Task requirements: Start to finish, reproduce the records below with nothing missing.

Data for this task:

◆ ◆ ◆ ◆ ◆ ◆ ◆

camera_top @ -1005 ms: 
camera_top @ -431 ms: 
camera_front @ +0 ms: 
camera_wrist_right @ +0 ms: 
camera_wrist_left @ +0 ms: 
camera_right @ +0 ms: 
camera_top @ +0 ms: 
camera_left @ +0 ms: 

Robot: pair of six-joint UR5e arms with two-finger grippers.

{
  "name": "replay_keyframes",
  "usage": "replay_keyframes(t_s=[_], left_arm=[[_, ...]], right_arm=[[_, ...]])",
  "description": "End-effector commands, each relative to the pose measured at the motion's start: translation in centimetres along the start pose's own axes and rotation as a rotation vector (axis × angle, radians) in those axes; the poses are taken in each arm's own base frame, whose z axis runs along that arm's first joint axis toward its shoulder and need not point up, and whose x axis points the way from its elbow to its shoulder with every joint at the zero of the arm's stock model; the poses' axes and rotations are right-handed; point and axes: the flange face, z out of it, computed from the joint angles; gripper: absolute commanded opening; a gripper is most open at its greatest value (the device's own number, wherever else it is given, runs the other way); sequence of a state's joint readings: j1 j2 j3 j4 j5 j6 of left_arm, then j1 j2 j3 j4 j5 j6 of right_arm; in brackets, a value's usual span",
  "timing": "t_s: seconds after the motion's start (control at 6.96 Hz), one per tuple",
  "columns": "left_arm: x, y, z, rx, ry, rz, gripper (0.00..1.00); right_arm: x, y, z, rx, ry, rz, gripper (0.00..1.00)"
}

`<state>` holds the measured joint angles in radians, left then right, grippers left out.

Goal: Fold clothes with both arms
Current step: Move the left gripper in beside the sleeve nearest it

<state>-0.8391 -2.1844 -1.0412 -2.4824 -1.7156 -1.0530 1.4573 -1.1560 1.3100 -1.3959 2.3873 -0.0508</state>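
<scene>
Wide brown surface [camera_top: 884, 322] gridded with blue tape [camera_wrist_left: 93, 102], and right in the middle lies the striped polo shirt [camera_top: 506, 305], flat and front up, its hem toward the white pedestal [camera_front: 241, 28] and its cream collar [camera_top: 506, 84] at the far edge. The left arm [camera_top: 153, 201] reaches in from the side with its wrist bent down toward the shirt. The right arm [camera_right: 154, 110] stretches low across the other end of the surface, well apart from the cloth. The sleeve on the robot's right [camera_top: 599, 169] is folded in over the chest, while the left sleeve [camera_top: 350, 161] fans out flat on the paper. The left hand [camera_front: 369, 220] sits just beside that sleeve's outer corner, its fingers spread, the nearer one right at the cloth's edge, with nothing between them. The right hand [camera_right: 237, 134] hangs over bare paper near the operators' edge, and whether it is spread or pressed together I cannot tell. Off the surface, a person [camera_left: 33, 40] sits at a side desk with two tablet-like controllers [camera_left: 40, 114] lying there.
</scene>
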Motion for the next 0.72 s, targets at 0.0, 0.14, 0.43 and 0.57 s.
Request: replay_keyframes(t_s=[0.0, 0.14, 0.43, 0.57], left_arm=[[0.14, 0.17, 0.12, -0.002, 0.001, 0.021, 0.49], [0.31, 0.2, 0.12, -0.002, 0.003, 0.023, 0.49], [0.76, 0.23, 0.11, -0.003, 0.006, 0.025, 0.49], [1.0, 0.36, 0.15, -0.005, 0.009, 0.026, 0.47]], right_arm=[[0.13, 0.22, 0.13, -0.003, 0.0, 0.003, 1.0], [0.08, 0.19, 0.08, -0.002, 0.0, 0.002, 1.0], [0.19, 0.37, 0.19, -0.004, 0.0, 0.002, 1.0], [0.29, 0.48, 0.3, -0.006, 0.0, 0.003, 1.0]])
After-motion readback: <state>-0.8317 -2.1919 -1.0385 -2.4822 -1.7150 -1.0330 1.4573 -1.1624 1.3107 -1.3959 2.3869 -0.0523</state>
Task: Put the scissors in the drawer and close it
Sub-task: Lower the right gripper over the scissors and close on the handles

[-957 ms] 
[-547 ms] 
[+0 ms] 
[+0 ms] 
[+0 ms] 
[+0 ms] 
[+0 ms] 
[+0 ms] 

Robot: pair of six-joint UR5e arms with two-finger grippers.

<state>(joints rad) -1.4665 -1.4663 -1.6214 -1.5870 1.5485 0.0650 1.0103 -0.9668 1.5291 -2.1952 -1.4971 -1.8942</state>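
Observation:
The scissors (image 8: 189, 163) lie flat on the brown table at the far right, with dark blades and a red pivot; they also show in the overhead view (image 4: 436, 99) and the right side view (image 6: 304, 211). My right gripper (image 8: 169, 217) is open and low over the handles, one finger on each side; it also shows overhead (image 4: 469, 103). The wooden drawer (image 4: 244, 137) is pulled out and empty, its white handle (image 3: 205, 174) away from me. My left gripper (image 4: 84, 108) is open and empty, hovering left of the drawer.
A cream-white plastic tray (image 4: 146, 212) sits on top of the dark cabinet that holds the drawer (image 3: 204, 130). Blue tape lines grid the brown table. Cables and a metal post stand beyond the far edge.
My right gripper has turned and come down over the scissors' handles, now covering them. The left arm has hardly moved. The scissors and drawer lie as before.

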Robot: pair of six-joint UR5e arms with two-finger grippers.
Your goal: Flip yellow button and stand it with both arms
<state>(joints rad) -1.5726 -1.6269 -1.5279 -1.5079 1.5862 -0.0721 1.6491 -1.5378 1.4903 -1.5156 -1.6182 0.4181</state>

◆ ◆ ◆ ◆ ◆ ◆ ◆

Completed exercise:
camera_top @ -1005 ms: 
camera_top @ -431 ms: 
camera_front @ +0 ms: 
camera_wrist_right @ +0 ms: 
camera_wrist_left @ +0 ms: 
camera_right @ +0 ms: 
camera_top @ +0 ms: 
camera_left @ +0 ms: 

Robot: pair of six-joint UR5e arms with two-finger grippers.

{
  "name": "replay_keyframes",
  "usage": "replay_keyframes(t_s=[_], left_arm=[[_, ...]], right_arm=[[_, ...]])",
  "description": "End-effector commands, each relative to the pose measured at the motion's start: translation in centimetres along the start pose's own axes and rotation as a rotation vector (axis × angle, radians) in those axes; the poses are taken in each arm's own base frame, whose z axis runs along that arm's first joint axis toward its shoulder and need not point up, and whose x axis points the way from its elbow to its shoulder with every joint at the zero of the arm's stock model; the poses' axes and rotations are right-handed; point and axes: the flange face, z out of it, computed from the joint angles; gripper: absolute commanded opening; a gripper is most open at its greatest value (the device's own number, wherever else it is given, runs the other way); sequence of a state's joint readings: j1 j2 j3 j4 j5 j6 of left_arm, then j1 j2 j3 j4 j5 j6 of right_arm; in brackets, a value's usual span",
  "timing": "t_s: seconds after the motion's start (control at 6.96 Hz), one per tuple",
  "columns": "left_arm: x, y, z, rx, ry, rz, gripper (0.00..1.00); right_arm: x, y, z, rx, ry, rz, gripper (0.00..1.00)"
}

`<state>` holds the measured joint angles in radians, left then right, grippers left out.

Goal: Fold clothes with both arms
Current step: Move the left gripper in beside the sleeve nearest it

<state>-0.8391 -2.1844 -1.0412 -2.4824 -1.7156 -1.0530 1.4573 -1.1560 1.3100 -1.3959 2.3873 -0.0508</state>
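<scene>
Wide brown surface [camera_top: 884, 322] gridded with blue tape [camera_wrist_left: 93, 102], and right in the middle lies the striped polo shirt [camera_top: 506, 305], flat and front up, its hem toward the white pedestal [camera_front: 241, 28] and its cream collar [camera_top: 506, 84] at the far edge. The left arm [camera_top: 153, 201] reaches in from the side with its wrist bent down toward the shirt. The right arm [camera_right: 154, 110] stretches low across the other end of the surface, well apart from the cloth. The sleeve on the robot's right [camera_top: 599, 169] is folded in over the chest, while the left sleeve [camera_top: 350, 161] fans out flat on the paper. The left hand [camera_front: 369, 220] sits just beside that sleeve's outer corner, its fingers spread, the nearer one right at the cloth's edge, with nothing between them. The right hand [camera_right: 237, 134] hangs over bare paper near the operators' edge, and whether it is spread or pressed together I cannot tell. Off the surface, a person [camera_left: 33, 40] sits at a side desk with two tablet-like controllers [camera_left: 40, 114] lying there.
</scene>
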Motion for the next 0.72 s, targets at 0.0, 0.14, 0.43 and 0.57 s.
Request: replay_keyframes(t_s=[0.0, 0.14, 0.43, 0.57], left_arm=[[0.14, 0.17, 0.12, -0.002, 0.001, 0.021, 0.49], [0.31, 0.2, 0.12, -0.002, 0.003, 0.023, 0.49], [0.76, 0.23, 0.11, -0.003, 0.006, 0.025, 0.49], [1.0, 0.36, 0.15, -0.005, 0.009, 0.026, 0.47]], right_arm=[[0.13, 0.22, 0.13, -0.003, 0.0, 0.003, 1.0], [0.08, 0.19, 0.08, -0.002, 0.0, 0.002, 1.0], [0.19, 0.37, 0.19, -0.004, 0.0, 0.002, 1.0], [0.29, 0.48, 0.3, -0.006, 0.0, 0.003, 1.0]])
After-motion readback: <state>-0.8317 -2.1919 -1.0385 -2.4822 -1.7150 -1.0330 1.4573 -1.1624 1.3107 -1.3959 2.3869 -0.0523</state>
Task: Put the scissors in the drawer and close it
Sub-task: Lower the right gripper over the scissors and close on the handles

[-957 ms] 
[-547 ms] 
[+0 ms] 
[+0 ms] 
[+0 ms] 
[+0 ms] 
[+0 ms] 
[+0 ms] 

Robot: pair of six-joint UR5e arms with two-finger grippers.

<state>(joints rad) -1.4665 -1.4663 -1.6214 -1.5870 1.5485 0.0650 1.0103 -0.9668 1.5291 -2.1952 -1.4971 -1.8942</state>
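Observation:
The scissors (image 8: 189, 163) lie flat on the brown table at the far right, with dark blades and a red pivot; they also show in the overhead view (image 4: 436, 99) and the right side view (image 6: 304, 211). My right gripper (image 8: 169, 217) is open and low over the handles, one finger on each side; it also shows overhead (image 4: 469, 103). The wooden drawer (image 4: 244, 137) is pulled out and empty, its white handle (image 3: 205, 174) away from me. My left gripper (image 4: 84, 108) is open and empty, hovering left of the drawer.
A cream-white plastic tray (image 4: 146, 212) sits on top of the dark cabinet that holds the drawer (image 3: 204, 130). Blue tape lines grid the brown table. Cables and a metal post stand beyond the far edge.
My right gripper has turned and come down over the scissors' handles, now covering them. The left arm has hardly moved. The scissors and drawer lie as before.
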
Robot: pair of six-joint UR5e arms with two-finger grippers.
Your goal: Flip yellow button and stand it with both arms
<state>(joints rad) -1.5726 -1.6269 -1.5279 -1.5079 1.5862 -0.0721 1.6491 -1.5378 1.4903 -1.5156 -1.6182 0.4181</state>

That covers the exercise completely.